Discussion in 'The Howard Stern Show' started by crazypreacher, Apr 1, 2013.
I have one. Driving me bonkers. Gonna get a glue trap and make a glove out of the pelt.
Maybe you should consult with animoe whisperer beth stern and find out what your options are.
...you need a behaviorist to teach that little fucker to play outside.
There's a question for her, is it better to eradicate mice with poison or traps.
No yer right. I'll catch it and toss it in the field where it belongs.

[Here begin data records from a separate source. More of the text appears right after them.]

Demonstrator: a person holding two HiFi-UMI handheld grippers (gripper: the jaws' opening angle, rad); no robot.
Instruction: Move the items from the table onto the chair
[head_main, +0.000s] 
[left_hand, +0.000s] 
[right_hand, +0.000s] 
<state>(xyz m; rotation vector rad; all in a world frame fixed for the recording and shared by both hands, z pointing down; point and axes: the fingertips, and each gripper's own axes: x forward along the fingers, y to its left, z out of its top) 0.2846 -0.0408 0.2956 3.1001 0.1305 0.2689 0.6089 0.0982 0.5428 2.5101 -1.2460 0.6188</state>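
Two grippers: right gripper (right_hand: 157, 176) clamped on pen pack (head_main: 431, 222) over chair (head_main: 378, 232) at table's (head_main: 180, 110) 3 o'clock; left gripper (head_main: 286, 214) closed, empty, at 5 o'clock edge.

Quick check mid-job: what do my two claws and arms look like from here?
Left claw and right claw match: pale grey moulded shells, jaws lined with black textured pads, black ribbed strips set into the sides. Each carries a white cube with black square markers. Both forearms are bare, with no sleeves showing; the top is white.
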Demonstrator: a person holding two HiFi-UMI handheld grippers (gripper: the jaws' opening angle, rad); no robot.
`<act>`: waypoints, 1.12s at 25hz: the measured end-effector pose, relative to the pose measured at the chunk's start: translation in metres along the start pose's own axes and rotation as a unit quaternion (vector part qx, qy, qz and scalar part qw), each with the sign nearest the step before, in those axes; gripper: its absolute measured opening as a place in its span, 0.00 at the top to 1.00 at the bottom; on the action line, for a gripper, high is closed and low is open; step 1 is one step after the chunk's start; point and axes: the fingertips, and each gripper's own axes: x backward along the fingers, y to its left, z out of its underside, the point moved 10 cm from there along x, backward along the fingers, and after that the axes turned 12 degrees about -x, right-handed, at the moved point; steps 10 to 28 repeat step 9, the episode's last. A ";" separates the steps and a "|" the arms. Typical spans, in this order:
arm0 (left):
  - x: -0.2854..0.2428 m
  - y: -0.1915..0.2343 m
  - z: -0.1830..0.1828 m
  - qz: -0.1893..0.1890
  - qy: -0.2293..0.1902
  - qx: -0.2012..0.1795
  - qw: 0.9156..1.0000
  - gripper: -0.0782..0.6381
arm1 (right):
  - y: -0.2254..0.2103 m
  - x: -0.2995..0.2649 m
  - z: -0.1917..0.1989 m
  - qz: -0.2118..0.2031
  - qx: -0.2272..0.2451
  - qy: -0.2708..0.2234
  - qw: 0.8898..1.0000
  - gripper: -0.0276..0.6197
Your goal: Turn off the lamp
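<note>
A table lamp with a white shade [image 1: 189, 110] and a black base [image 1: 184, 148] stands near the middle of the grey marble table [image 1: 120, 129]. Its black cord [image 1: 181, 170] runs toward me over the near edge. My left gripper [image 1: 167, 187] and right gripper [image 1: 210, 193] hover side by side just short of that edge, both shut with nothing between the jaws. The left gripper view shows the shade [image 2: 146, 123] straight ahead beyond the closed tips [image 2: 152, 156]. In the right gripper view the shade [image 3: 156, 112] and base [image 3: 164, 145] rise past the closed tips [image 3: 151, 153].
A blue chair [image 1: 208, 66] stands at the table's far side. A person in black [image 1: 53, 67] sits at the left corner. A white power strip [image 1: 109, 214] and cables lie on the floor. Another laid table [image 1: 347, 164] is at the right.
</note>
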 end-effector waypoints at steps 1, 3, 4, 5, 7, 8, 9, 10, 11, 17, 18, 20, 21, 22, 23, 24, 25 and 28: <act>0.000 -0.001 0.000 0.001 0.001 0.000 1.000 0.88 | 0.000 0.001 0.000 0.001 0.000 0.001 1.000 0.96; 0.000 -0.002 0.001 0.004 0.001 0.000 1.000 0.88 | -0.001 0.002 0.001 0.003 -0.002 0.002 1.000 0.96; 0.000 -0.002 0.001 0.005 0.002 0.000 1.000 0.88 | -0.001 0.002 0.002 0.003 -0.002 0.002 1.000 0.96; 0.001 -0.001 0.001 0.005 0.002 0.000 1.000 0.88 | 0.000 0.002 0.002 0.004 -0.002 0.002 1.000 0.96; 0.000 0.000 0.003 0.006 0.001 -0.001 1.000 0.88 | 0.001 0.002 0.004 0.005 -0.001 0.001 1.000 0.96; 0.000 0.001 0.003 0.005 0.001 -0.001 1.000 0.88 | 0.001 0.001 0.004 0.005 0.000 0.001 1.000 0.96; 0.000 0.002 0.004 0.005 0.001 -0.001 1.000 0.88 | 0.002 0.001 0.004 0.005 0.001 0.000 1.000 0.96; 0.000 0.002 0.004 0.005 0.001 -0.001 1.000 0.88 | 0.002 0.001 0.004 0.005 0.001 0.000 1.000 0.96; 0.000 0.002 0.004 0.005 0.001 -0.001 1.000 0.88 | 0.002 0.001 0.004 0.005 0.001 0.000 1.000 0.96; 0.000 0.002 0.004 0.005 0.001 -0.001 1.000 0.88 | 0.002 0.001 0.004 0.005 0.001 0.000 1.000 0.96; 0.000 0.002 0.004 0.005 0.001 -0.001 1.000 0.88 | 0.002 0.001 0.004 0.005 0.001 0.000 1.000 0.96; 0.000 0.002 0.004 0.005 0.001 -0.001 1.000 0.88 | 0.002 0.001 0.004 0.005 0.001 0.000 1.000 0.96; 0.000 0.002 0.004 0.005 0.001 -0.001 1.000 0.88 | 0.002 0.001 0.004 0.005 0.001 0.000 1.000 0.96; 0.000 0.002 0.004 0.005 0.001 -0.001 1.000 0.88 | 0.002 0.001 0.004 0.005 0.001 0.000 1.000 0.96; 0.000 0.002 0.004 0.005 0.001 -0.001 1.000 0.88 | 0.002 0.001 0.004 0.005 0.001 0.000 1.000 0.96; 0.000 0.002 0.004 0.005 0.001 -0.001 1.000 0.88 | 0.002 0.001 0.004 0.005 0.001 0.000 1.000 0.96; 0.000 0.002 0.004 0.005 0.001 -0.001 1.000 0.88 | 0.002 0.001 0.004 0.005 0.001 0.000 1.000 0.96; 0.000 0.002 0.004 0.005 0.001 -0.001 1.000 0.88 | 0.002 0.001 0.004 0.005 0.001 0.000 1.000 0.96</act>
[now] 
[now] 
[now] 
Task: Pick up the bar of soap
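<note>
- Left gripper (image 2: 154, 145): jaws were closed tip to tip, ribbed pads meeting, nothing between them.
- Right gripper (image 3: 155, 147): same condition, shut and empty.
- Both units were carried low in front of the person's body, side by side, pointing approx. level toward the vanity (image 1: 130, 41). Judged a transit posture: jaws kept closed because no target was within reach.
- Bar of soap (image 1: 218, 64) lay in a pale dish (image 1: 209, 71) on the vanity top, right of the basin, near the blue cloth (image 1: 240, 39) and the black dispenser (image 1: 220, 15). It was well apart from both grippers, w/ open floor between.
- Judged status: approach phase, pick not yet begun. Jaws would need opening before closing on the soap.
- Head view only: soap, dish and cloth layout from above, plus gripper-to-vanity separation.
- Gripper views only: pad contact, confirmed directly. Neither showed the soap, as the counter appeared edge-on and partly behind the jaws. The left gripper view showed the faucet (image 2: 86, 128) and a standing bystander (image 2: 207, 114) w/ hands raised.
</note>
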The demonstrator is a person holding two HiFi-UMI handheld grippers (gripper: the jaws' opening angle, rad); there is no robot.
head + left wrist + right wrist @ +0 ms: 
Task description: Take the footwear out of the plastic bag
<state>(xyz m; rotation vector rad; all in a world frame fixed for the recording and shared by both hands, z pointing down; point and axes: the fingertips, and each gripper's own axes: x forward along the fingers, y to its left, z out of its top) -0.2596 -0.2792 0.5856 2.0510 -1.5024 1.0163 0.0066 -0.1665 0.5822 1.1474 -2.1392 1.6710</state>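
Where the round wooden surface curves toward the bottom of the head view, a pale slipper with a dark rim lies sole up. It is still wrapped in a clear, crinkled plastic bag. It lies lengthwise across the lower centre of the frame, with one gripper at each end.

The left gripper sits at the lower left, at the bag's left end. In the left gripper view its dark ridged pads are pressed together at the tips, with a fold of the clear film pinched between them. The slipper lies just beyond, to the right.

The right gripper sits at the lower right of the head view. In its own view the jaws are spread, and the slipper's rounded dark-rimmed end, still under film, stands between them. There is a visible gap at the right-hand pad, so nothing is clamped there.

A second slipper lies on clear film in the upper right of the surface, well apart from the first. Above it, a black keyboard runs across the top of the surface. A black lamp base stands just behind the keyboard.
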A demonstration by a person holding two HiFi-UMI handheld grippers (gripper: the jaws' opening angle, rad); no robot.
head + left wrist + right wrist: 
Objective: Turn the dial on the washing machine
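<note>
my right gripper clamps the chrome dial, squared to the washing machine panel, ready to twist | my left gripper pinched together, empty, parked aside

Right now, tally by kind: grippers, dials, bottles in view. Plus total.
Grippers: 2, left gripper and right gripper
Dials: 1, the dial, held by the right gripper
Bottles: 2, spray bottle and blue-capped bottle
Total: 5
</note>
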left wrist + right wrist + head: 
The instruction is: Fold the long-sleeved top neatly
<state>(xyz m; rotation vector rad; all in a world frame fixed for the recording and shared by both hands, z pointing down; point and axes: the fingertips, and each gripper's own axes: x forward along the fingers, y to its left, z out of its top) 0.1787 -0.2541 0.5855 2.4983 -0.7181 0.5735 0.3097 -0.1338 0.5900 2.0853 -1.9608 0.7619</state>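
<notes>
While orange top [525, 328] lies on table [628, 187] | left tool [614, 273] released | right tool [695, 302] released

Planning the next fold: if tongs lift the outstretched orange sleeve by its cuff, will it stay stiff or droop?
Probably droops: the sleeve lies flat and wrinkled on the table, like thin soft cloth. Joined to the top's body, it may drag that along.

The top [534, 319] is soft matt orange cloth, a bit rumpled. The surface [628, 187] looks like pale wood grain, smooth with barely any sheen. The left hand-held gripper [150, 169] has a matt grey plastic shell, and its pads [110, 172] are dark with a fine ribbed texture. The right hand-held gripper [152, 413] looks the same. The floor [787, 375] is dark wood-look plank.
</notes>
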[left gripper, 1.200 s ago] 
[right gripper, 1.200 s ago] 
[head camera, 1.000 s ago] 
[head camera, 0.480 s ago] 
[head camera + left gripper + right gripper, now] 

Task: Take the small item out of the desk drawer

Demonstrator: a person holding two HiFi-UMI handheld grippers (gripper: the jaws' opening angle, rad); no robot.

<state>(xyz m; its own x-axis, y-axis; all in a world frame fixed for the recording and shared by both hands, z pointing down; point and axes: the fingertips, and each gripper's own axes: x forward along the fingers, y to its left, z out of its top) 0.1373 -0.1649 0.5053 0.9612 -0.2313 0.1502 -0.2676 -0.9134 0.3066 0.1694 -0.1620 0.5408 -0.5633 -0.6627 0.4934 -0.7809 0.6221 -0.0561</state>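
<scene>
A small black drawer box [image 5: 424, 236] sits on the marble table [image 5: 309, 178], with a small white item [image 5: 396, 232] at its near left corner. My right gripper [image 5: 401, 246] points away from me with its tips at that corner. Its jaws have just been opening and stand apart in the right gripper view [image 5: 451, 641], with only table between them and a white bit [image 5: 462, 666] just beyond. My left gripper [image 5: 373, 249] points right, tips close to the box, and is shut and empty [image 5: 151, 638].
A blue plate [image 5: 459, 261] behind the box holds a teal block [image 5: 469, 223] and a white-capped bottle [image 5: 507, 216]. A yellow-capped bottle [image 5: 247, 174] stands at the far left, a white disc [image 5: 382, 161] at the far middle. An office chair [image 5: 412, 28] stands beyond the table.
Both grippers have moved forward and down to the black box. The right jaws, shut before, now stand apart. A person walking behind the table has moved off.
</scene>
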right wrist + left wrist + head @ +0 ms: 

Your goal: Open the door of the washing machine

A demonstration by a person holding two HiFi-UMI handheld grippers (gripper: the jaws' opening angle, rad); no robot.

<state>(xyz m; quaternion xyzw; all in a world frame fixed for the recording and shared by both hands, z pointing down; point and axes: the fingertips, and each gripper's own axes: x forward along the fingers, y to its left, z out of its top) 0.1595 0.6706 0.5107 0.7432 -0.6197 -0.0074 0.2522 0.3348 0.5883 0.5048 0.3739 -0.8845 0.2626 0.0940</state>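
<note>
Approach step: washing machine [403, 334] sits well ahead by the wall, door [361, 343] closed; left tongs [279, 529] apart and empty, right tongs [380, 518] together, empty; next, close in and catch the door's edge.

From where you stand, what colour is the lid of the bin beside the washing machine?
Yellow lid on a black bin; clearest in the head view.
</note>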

use one of those traps that is like a plastic box. they go n and it snaps down on their neck. use peanut butter. it's the most effective. they are drawn to it. cheese is just a misnomer. the peanut butter smell does not die. the cheese dries up in an hour and does not smell anymore. the peanut butter will stay moist and stinkin like it should all night. morning hes history
I had a mouse in my house; the little fucker knew how to lick peanut butter off a spring trap without setting it off. I bought a Rat Zapper and electrocuted it.
I cornered a mouse in my garage last winter and killed it with a hammer. Lil fucker kept setting off my traps without getting caught.
Do that and the fucker will come right back inside your warm house. Know anyone that has a pet snake? call them up and offer a food donation.
If you have a rodent problem, I highly recommend these:
I have a barn that gets mice and this thing does a good job killing them off.
Btw folks. Cats are useless creatures. Unless you have a mountain lion. Those are badass.
I have a barn too. Can I use this in my house?
Little fuckers are crafty.
Use Dynamite. Almost worked out for Bill Murray in Caddyshack . . .
I had one in my mom's house that could elude the cats. He was a smart lil fucker but he didn't count on my having a pellet gun with a scope.